Quickstart
Get started with CTranslate2 with end-to-end examples using machine translation models.
See also
The Transformers guide which contains a bunch of examples for various models.
Python
Start using CTranslate2 from Python by converting a pretrained model and running your first translation.
1. Install the Python packages
pip install ctranslate2 OpenNMT-py==2.* sentencepiece
2. Download the English-German Transformer model trained with OpenNMT-py
wget https://s3.amazonaws.com/opennmt-models/transformer-ende-wmt-pyOnmt.tar.gz
tar xf transformer-ende-wmt-pyOnmt.tar.gz
3. Convert the model to the CTranslate2 format
ct2-opennmt-py-converter --model_path averaged-10-epoch.pt --output_dir ende_ctranslate2
4. Translate texts with the Python API
import ctranslate2
import sentencepiece as spm
translator = ctranslate2.Translator("ende_ctranslate2/", device="cpu")
sp = spm.SentencePieceProcessor("sentencepiece.model")
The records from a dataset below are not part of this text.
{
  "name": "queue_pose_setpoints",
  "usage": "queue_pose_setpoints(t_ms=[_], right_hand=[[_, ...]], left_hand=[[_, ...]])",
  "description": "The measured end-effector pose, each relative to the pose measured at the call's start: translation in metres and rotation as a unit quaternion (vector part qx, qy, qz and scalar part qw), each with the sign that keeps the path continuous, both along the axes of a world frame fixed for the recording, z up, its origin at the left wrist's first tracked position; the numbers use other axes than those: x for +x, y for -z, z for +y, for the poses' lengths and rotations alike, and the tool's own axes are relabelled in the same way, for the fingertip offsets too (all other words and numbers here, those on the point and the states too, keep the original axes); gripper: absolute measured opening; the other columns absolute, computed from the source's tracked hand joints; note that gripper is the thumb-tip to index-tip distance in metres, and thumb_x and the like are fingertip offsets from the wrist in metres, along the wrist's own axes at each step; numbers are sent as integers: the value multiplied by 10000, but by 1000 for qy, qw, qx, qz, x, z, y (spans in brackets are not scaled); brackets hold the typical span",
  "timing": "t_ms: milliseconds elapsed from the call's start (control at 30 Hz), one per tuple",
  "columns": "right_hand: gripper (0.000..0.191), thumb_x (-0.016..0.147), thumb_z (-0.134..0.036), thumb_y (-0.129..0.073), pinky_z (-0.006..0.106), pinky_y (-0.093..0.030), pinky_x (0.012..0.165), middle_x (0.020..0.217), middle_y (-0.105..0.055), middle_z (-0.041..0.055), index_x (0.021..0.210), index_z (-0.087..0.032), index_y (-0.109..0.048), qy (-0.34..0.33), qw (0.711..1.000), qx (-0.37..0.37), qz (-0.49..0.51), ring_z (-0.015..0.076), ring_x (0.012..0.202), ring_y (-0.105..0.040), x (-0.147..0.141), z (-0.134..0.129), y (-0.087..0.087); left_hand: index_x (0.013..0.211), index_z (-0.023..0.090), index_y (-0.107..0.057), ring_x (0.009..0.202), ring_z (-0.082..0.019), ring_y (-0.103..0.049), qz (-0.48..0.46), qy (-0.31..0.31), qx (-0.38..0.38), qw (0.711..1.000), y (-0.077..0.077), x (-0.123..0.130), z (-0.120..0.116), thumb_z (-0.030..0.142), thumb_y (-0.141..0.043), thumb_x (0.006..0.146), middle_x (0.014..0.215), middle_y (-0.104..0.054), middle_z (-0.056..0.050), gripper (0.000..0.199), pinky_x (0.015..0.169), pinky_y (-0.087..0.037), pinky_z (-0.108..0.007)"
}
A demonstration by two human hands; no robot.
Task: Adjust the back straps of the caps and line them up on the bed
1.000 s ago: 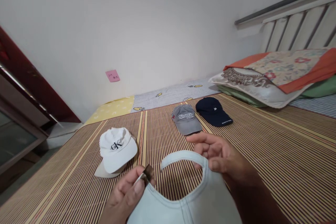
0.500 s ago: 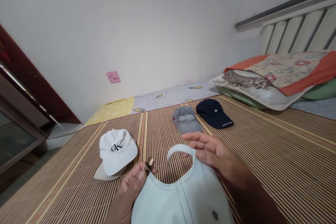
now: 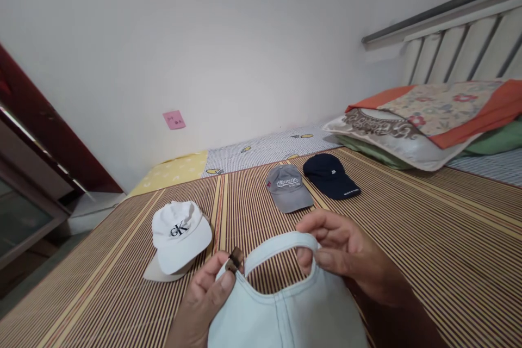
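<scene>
A pale blue cap (image 3: 261,321) is held up at the bottom centre, its back opening facing away from me. My left hand (image 3: 207,293) pinches the cap's left edge beside a metal buckle (image 3: 235,259). With its fingers around the right edge, my right hand (image 3: 342,247) grips the cap where the strap (image 3: 281,244) begins. The strap arches over the opening, and its free end lies close to the buckle; whether it touches is unclear.
A white cap (image 3: 183,236) rests on a beige one (image 3: 157,272) at the left of the striped mat (image 3: 114,283). Beyond my right hand lie a grey cap (image 3: 289,189) and a navy cap (image 3: 331,176). Pillows (image 3: 432,119) are stacked at the right.
The strap's free end has moved left and nearer to the buckle. My right hand has shifted slightly to the right, and the buckle now stands more upright.
</scene>
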State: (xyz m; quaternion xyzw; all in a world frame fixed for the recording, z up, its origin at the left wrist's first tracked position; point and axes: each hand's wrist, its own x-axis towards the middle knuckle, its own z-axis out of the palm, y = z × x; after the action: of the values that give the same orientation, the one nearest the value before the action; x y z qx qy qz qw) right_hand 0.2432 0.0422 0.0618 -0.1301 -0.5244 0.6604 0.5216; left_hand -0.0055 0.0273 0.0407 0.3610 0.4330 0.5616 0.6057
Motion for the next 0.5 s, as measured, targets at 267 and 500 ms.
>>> queue_pose_setpoints(t_ms=[267, 500], right_hand=[[292, 803, -333, -834, 236, -535, 607, 798, -707, 13, 1052, -241, -714, 16, 997, -59, 49, 116, 624, -646, 0, -5, -5], [327, 823, -317, -815, 178, -495, 558, 886, -726, 46, 1108, -192, -714, 26, 999, -3, 28, 66, 583, -584, -10, 16, 10]], left_hand=[[700, 180, -717, 528, -101, -516, 27, 18, 18, 999, -11, 3, -4, 452, -943, 543, 622, -637, 1, 386, 527, -405, -197], [691, 194, -733, 473, -101, -509, -22, 10, -10, 1000, -8, 5, -1, 414, -908, 615, 545, -608, 7, 291, 497, -432, -202]])
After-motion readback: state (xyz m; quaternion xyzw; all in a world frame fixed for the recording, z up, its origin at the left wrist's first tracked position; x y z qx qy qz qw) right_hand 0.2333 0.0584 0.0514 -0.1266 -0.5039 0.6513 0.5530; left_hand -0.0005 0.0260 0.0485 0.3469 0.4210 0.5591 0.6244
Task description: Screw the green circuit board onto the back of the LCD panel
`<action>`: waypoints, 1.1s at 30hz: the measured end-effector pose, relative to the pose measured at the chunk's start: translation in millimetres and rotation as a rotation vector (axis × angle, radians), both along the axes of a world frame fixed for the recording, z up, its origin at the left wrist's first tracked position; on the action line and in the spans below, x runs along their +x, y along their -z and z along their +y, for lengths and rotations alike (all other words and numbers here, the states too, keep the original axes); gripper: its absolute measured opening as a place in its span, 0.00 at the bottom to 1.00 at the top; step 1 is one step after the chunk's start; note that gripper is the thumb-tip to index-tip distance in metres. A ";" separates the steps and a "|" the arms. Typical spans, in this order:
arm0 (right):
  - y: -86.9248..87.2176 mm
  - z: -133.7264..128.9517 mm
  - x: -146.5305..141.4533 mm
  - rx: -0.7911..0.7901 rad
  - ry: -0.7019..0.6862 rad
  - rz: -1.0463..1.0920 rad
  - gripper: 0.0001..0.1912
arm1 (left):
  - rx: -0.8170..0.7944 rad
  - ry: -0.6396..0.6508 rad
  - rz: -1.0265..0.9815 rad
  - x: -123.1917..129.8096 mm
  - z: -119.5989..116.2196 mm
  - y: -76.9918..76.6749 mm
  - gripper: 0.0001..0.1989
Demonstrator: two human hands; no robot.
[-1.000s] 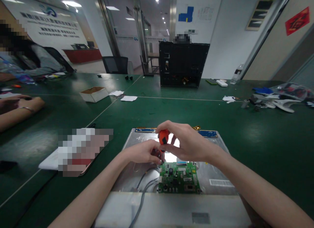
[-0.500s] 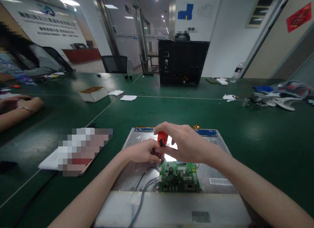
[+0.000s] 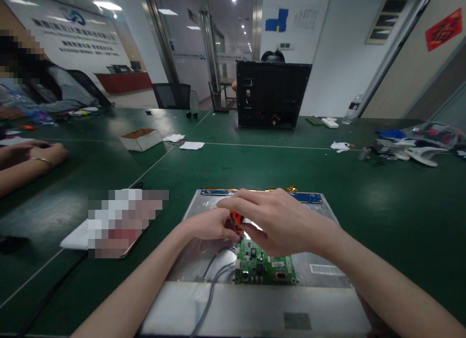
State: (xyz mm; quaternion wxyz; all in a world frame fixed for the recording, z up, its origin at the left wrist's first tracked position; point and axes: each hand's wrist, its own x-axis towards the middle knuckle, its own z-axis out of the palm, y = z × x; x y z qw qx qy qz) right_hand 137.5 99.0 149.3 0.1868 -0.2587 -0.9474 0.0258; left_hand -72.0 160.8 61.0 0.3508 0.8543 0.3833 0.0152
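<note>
Over a metal display panel (image 3: 324, 231) lying on the table, both hands meet around an orange-and-black screwdriver (image 3: 237, 218). My left hand (image 3: 209, 225) closes its fingers around the lower part, next to the corner of a green circuit board (image 3: 264, 270). My right hand (image 3: 278, 219) arches over the handle from above, its fingers bent around the top. The hands hide most of the screwdriver, and its tip cannot be made out. Grey cables (image 3: 214, 289) run from the board's left side across the panel. Along the panel's far edge is a blue strip board (image 3: 307, 197).
A blurred-out flat item (image 3: 125, 226) lies left of the panel. Farther back are an open white box (image 3: 141, 140), paper scraps (image 3: 191, 145) and a black monitor housing (image 3: 274, 92). Another person's hands (image 3: 49, 156) rest on the left; clutter (image 3: 407, 146) lies at right.
My right hand has moved slightly left and down over the screwdriver handle, covering more of it and the board. The handle sits lower. My left hand stays nearly in place.
</note>
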 end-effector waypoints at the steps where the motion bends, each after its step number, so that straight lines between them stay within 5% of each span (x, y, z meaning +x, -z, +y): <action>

input_text = "Hello world!"
input_tokens = sp.encode(input_text, out_type=str)
results = translator.translate_batch([input_tokens])
output_tokens = results[0].hypotheses[0]
output_text = sp.decode(output_tokens)
print(output_text)
This code should print the sentence:
Hallo Welt!
If that’s the case, you successfully converted and executed a translation model with CTranslate2! Consider browsing the other sections for more information and examples.
C++
Start using the CTranslate2 library in your own C++ project.
1. Compile and Install CTranslate2
mkdir build && cd build
cmake ..
make -j4 install
It is important that the library is getting installed into a directory that is on the CMAKE_PREFIX_PATH
, otherwise you can install to a custom directory, e.g.:
export CTRANSLATE_INSTALL_PATH=$(pwd)/install
cmake .. -DCMAKE_INSTALL_PREFIX=$CTRANSLATE_INSTALL_PATH
make -j4 install
See the installation guide for more information.
2. Add CTranslate2 to your CMakeLists.txt
cmake_minimum_required (VERSION 2.8.11)
project (CTRANSLATE2_DEMO)
find_package(ctranslate2)
add_executable (main main.cpp)
target_link_libraries(main CTranslate2::ctranslate2)
3. Have a model ready in the CTranslate2 format
ct2-transformers-converter --model Helsinki-NLP/opus-mt-en-de --output_dir opus-mt-en-de
4. Write the translation C++ code using the API
You will need to have your input string tokenised, which depends on what type of model you are using. Have a look at the guides to get tokens from your input string.
#include <iostream>
#include <vector>
#include "ctranslate2/translator.h"
int main(int argc, char* argv[]) {
const std::string model_path("opus-mt-en-de");
const ctranslate2::models::ModelLoader model_loader(model_path);
ctranslate2::Translator translator(model_loader);
const std::vector<std::vector<std::string>> batch = {{"▁Hello", "▁World", "!", "</s>"}};
const auto translation = translator.translate_batch(batch);
for (const auto& token : translation[0].output())
std::cout << token << ' ';
std::cout << std::endl;
}
5. Compile and run the example
cmake .
make
./main
If you have installed the CTranslate library to a custom path use:
cmake -DCMAKE_PREFIX_PATH=$CTRANSLATE_INSTALL_PATH .
This code should print the output tokens:
▁Hall o ▁Welt !
If that’s the case, you successfully converted and executed a translation model with CTranslate2!
Important
(De)tokenisation is handled outside of CTranslate2, so make sure to properly tokenise the input and detokenise the output.